- [Work request]: Make an exact copy of the data below, leaving out every picture.
========================================================================
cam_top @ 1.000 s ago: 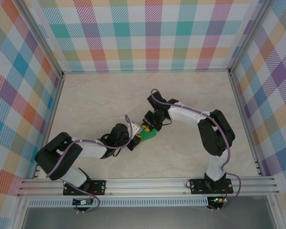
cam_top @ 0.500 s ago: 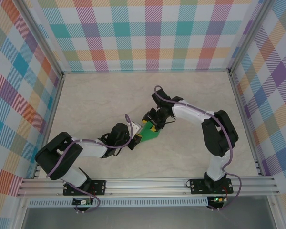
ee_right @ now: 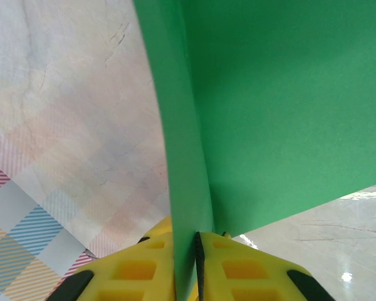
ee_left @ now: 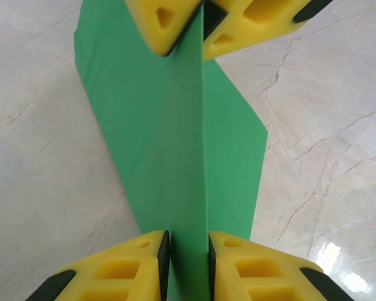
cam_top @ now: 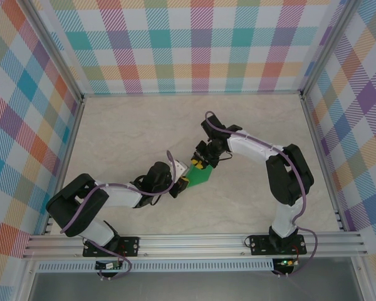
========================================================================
- [Exercise output]:
cam_top @ 1.000 s ago: 
cam_top @ 0.500 s ago: 
ee_right @ now: 
ee_left @ now: 
cam_top @ now: 

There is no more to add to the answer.